# About

**Teacher**: Sarah Kaspar (Centre for Statistical Data Analysis, EMBL Heidelberg)

**License**: CC BY-NC-SA

# Schedule

- Tuesday, 14 Sep 2021, 10:00 – 15:00 CEST

- Thursday, 16 Sep 2021, 10:00 – 15:00 CEST

- Tuesday, 21 Sep 2021, 10:00 – 15:00 CEST

- Thursday, 23 Sep 2021, 10:00 – 15:00 CEST

Each day consists of lectures and practical demonstrations in R from 10:00 to 12:00 and tutored exercises from 13:00 to 15:00, with 1h lunch break in between.

# Materials

To install all packages necessary for completing the exercises and running the demonstrations, run the following command:

`source("https://www.huber.embl.de/users/kaspar/biostat_2021/install_packages_biostat.R")`

Thanks to Mike Smith for providing the installation code.

## Day 1 - Exploratory data analysis

This day covers data frames, basic data wrangling (`select`

, `filter`

, `mutate`

, `summarize`

) and `ggplot2`

.

## Day 2 - Statistical distributions

We learn what sampling and statistical distributions are, and look at some common distributions of biological data.

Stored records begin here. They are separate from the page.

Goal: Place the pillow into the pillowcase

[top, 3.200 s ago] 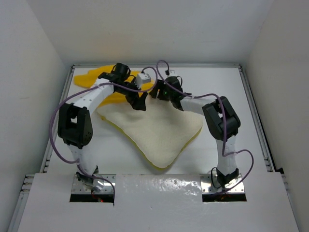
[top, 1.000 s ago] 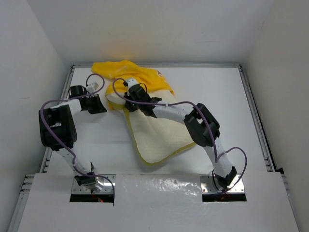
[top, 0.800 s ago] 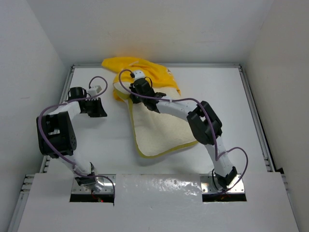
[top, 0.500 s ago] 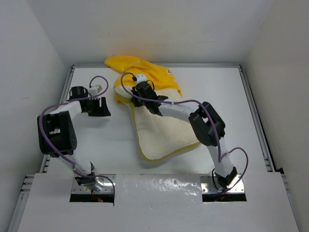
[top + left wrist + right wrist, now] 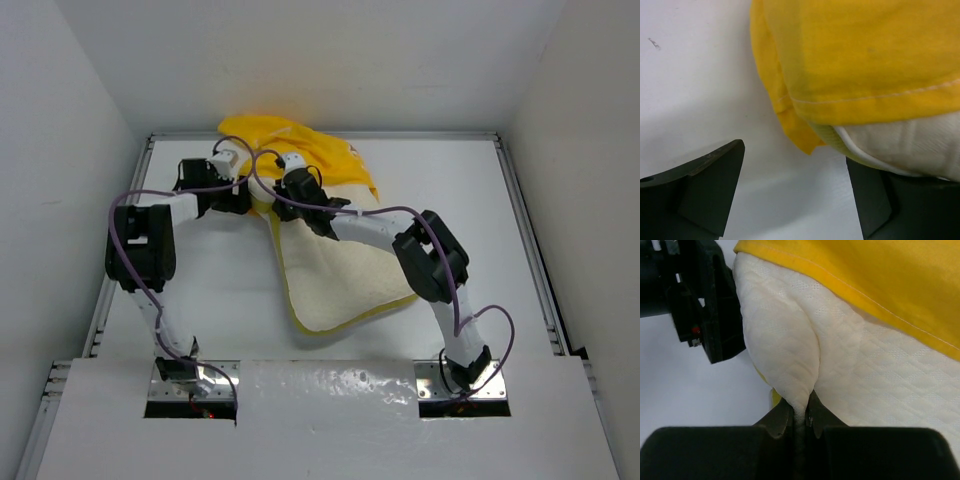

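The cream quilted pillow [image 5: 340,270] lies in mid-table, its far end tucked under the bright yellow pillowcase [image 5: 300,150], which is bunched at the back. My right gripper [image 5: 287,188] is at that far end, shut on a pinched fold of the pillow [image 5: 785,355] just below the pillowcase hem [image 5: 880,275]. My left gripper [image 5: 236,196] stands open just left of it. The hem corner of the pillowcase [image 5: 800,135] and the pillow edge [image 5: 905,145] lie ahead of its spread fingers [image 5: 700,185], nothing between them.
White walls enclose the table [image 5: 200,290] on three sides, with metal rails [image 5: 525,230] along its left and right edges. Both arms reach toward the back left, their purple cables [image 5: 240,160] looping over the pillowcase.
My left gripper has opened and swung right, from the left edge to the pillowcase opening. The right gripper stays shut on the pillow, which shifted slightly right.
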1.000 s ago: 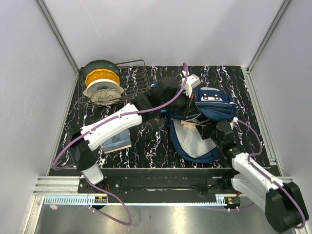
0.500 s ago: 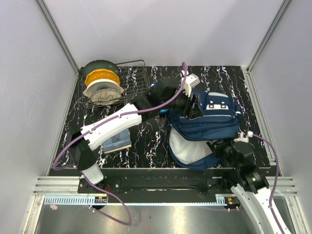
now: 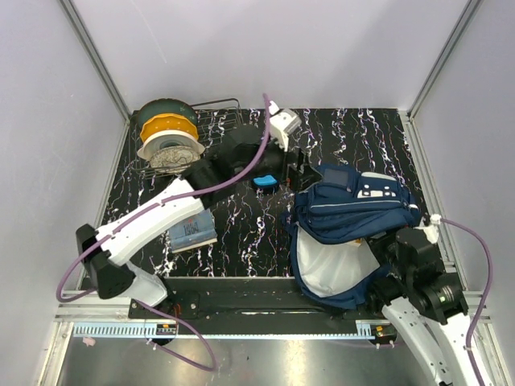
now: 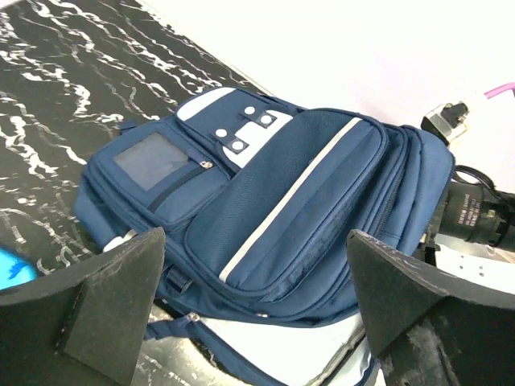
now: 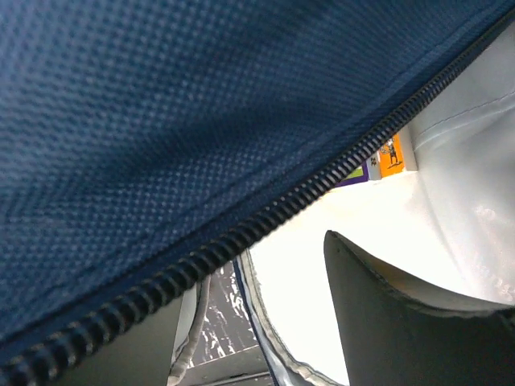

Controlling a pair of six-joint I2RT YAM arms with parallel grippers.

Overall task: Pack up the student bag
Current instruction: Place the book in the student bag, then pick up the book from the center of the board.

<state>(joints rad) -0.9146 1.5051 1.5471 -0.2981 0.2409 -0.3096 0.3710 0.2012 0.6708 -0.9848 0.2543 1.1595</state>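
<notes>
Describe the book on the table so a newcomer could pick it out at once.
On the black marbled table, look at the left half near the front edge, under the left arm's white link. The book lies flat there: pale blue and rectangular, unlike the round spools in the rack behind and the bulky navy backpack to its right.

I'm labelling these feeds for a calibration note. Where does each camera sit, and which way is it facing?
Top: above and behind the bases, looking down on the table; left arm and right arm show.
Left wrist: faces the backpack front, the open left gripper framing it.
Right wrist: tucked under the backpack's zipper edge, faces its pale lining; the right gripper shows one dark finger.
Shared: the backpack, in all three.
</notes>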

The R demo and exercises are about understanding probability, cumulative distributions and quantiles in R, and we use tools that help you deciding on a distribution for your data.

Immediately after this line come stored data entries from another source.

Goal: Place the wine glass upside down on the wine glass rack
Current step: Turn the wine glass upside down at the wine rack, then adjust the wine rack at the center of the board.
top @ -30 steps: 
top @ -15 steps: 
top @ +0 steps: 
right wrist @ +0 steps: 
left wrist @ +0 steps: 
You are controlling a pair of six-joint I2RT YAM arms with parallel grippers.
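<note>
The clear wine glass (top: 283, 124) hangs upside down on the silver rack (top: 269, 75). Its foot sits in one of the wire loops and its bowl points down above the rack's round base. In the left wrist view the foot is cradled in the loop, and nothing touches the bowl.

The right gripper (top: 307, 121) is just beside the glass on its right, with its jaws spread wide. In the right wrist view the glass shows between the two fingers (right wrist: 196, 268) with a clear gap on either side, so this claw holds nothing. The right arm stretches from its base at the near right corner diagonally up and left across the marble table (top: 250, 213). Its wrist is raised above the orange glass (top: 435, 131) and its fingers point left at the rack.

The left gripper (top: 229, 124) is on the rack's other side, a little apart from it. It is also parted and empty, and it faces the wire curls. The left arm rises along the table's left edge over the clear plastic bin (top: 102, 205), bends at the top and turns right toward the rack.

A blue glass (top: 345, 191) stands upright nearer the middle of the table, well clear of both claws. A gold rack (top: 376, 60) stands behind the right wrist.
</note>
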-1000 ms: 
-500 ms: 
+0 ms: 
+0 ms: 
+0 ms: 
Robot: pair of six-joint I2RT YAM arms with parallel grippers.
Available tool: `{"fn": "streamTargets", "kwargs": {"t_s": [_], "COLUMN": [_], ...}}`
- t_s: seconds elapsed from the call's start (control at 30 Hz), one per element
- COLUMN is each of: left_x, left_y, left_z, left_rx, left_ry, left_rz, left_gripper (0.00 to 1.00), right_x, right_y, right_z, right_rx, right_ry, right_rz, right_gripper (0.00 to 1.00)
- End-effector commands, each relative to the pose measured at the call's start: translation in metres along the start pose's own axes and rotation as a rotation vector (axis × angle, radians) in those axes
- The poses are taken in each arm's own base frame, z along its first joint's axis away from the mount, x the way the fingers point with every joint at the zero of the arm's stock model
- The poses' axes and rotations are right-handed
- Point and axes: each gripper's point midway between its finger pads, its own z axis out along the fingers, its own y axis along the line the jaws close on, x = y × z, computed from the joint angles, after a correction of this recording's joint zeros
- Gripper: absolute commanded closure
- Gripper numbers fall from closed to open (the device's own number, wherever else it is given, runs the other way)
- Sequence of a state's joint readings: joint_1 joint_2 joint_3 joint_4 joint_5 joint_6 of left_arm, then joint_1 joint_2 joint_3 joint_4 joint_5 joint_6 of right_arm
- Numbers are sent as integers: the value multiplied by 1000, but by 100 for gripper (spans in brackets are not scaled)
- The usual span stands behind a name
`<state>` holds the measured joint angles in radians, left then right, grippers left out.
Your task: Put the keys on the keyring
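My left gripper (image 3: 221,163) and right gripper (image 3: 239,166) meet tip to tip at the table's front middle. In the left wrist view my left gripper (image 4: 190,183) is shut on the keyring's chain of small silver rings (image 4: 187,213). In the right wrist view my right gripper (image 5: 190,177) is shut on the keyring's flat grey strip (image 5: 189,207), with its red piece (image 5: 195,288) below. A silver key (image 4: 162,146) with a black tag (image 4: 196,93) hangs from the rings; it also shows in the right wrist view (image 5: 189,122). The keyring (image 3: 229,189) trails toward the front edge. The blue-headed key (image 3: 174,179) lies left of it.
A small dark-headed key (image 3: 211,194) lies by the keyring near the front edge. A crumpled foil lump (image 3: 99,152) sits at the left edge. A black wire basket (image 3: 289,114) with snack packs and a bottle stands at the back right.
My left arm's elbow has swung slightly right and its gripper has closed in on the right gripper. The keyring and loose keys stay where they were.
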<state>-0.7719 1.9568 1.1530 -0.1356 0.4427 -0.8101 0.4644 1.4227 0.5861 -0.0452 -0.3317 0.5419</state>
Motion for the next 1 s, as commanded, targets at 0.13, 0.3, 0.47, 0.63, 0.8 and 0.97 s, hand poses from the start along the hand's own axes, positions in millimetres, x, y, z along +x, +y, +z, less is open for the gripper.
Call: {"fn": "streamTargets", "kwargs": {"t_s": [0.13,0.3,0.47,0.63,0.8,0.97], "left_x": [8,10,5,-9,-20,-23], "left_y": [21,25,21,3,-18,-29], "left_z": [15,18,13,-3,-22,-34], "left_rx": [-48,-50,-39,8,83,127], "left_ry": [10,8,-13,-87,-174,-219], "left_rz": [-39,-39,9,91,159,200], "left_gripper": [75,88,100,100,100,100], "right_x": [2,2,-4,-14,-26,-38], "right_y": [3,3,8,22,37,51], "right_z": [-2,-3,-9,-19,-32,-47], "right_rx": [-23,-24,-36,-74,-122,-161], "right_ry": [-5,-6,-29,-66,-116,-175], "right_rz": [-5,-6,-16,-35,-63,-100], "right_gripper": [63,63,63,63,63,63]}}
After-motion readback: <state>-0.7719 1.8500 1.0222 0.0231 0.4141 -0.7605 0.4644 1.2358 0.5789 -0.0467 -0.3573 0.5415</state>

## Day 3 - Hypothesis testing

The goal here is to understand how hypothesis tests work in general. Specifically, we look at the binomial test and tests for comparing two groups (t-test, Wilcoxon test).

## Day 4 - Contingency tables and multiple testing

Contingency tables are tables of counts from different categories. We use them to find out whether two categorical variables (e.g. disease and treatment) are associated.

In multiple testing scenarios, we adjust the p-values to reduce false positives.